We may have all danced our little butts off to this song more times than we can count, but make no mistake: this song is about the end of the world. Especially the original version that appears on the album of the same name, which ends with that creepy, child-like voice asking, “Mommy, why does everybody have a bomb?” The interesting thing about “1999” is that it introduces the notion that the very last thing we should all do before the lights go out is party, party, party. Recorded in 1983, it also expressed through pop music the ancient idea that something huge and irreversible was going to happen at the turn of the millennium. And it did. Thank you, George W. Bush.
4. Modest Mouse, “Dashboard”
Dwelling more on implication that direct reference, this song brings us the apocalypse through lines like, “The dashboard’s all melted but we still have the radio,” and “I just want to catch the last laugh of this show.” It’s just as danceable as “1999,” but Modest Mouse isn’t as interested as Prince in giving you a good time. Isaac Brock’s schizophrenic vocal style makes you feel like things are about to fly off the handle at any moment—just like a certain Republican presidential candidate we all know. Feel free to ignore the lyrics to this song and just get on down . . . but you do so at your own peril.

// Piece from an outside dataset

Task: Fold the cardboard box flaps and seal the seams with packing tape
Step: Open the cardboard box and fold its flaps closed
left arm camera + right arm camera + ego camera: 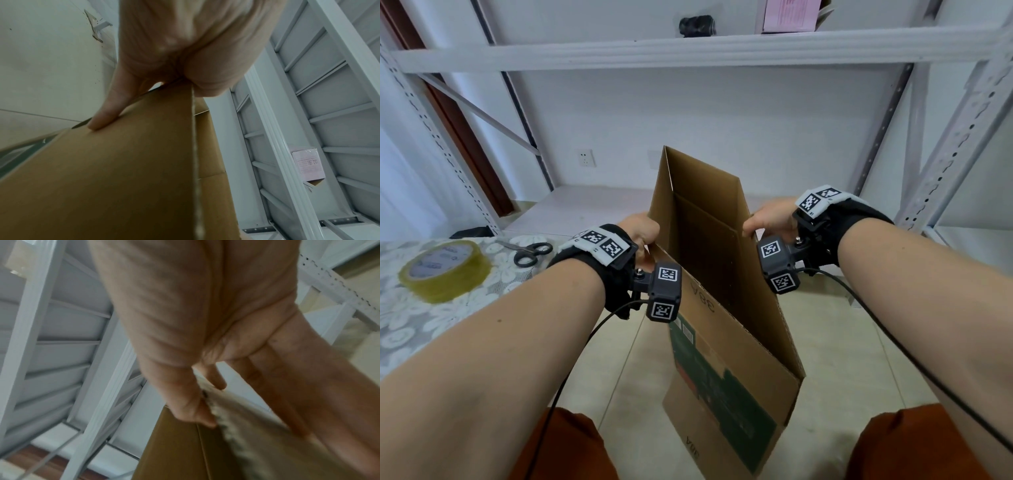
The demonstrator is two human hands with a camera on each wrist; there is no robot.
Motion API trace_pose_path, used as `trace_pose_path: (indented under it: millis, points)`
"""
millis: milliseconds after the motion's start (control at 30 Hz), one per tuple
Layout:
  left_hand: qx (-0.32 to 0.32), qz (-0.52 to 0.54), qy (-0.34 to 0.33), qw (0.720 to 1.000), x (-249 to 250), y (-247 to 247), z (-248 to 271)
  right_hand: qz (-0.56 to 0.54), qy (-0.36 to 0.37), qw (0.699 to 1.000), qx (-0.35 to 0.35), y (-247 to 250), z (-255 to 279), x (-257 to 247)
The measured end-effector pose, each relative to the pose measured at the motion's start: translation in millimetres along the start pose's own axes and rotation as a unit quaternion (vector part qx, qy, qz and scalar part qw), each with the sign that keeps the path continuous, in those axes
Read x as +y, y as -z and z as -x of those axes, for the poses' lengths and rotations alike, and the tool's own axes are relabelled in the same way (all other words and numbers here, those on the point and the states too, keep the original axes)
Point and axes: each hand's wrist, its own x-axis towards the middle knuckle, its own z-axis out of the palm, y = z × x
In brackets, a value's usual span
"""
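While the left hand (641, 230) pinches one wall of the cardboard box (726, 308), the right hand (770, 221) pinches the opposite wall.

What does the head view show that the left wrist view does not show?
Only the head view shows the tape roll and the scissors on the patterned table, and the right hand holding the box.

Only the left wrist view shows a finger lying along the outside of the box and the thumb on its inner face.

Both show the left hand gripping the open cardboard box and the grey shelving.
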Motion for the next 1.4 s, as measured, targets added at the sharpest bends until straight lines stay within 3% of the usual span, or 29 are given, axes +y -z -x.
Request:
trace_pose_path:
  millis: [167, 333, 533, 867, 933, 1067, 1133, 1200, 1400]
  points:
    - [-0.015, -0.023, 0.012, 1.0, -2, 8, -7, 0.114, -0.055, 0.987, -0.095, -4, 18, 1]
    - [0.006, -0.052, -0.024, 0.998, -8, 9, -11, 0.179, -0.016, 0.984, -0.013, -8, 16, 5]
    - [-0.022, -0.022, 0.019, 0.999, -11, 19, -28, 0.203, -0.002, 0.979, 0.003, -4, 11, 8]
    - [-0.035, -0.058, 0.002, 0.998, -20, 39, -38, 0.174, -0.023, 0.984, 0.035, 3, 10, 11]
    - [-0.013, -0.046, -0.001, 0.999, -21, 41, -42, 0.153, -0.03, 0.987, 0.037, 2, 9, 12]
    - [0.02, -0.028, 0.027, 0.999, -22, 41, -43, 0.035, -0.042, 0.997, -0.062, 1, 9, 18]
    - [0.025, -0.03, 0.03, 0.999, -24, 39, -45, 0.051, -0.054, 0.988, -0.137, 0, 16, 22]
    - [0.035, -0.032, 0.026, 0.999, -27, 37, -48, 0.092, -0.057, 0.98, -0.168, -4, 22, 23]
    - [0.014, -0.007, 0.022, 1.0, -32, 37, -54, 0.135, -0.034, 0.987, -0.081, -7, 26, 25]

5. Arcade Fire, “No Cars Go”
Unlike most indie bands these days, Arcade Fire is pretty much irony-free. For this reason, you’d think that “No Cars Go” would be totally bombastic and overblown. Which it is, but Winn Butler is totally obsessed with childhood, and he uses that obsession to make us realize that childhood’s secret places, where everything is going to be just fine, are dangerous fantasies. And when the s**t comes down, those fantasies are going to be the only things we have left. No other band recording today is so simultaneously apocalyptic and heartbreaking.
6. The Decemberists, “Sons and Daughters”
Who knew the end times would actually be a good thing? This is the last song on my post-McCain victory playlist, all because it has us all picking up the pieces and making it all OK. Sure, the polar ice caps are going to melt while the international credit markets collapse and the United States finally invades Iran, but “we’ll make our homes on the water, we’ll build our walls with aluminum, we’ll fill our mouths with cinnamon.” Doesn’t sound so bad, does it? Interestingly, the thought that the apocalypse will have some unintended benefits is gaining some traction in pop culture. Both the novel World War Z and the movie I Am Legend advance the idea that a sudden and massive reduction in the human population of the planet might not be a bad thing. A character in the latter example goes as far as to say that, with fewer people in the world, you can “hear God talking.”
Of course, Sarah Palin thinks she can hear God talking too, so I’d take the above with a grain of salt. And while you’re taking that grain of salt, listen to these songs, and go vote for Barack Obama.
So what will you be listening to if McCain wins on November 4th?